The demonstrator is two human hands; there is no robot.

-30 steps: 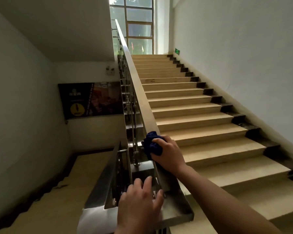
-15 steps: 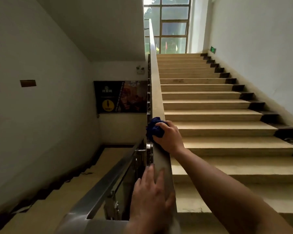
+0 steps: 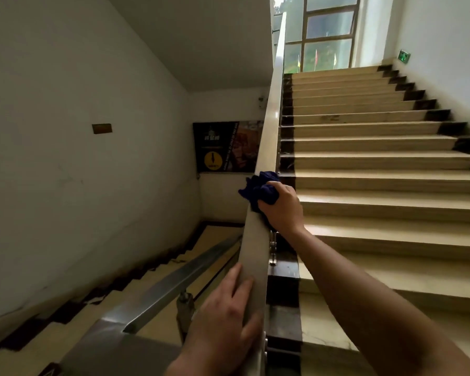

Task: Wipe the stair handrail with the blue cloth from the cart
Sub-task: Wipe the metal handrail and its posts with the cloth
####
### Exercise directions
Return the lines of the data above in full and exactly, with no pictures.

### Problem solution
The demonstrator is two human hands; there is no robot.

-30 steps: 
-15 steps: 
+0 steps: 

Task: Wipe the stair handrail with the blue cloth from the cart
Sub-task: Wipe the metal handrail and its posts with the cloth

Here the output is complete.